Anyway, for this ritual, I was confident! I had these fancy little cakes, I placed them in the offering bowls, I sat and said the words… and I rushed through them because holy butts anxiety sucks super hard and I felt like I was about to die.

And then came the divination.

I use tarot cards for the divination portion of my rituals. The particular deck I use (the Animalis Os Fortuna deck) is pretty helpful here. In addition to standard tarot meanings, the animal imagery of this deck gives it extra layers of meaning that allow the cards to be interpreted in a way that’s more conducive to this particular type of ritual divination.So I shuffled, drew, and…

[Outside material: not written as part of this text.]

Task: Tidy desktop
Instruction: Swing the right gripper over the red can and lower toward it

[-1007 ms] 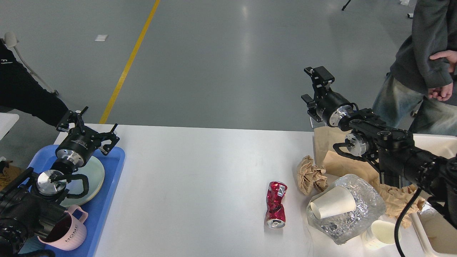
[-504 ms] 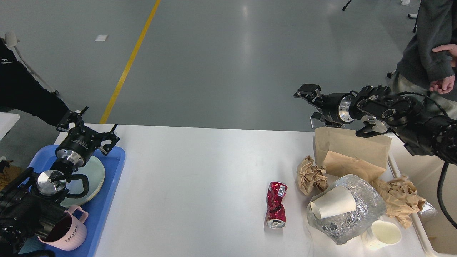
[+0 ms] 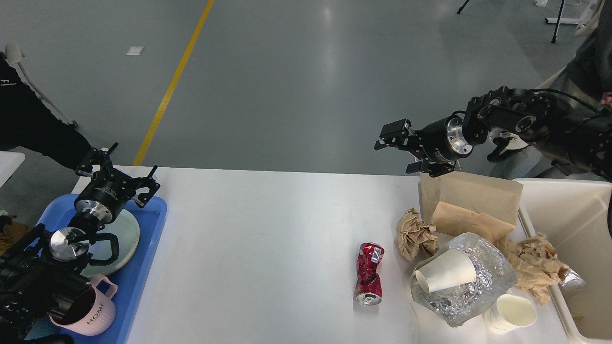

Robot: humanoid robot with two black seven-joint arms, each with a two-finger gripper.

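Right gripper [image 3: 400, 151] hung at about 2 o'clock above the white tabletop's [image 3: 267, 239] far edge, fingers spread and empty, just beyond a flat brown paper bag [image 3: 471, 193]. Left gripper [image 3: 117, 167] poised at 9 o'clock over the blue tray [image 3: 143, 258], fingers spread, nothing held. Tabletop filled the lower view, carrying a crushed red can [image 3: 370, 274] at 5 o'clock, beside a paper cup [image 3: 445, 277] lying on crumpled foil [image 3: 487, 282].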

Not only did I get called out, I got called out with The Moon. The warning, anxiety-indicating Moon, of all things. Like a big, black-and-white finger pointing right at my clenched hands and racing heart and going, “WTF?”

Crap.

I concluded the ritual, now wondering what I’d done. Sure, I had tripped over my words, but corrected myself. I’d said the wrong words at some points, but corrected that, too. But, while I’d been willing to offer fancy cakes, there were two things an impending anxiety attack kept me from offering — my attention, and my time.

I ate something, drank a little water, and waited for the feeling to pass, resigned now to having to repeat the ritual. I had no cakes to offer this time, just clean water and some sweet oil. But I took my time, I spoke well, and I let the anxious feelings dissipate.

And this time, even with my offerings as simple as they were, it was accepted.

There is no physical offering valuable enough to make up for an unwillingness to give my time and attention.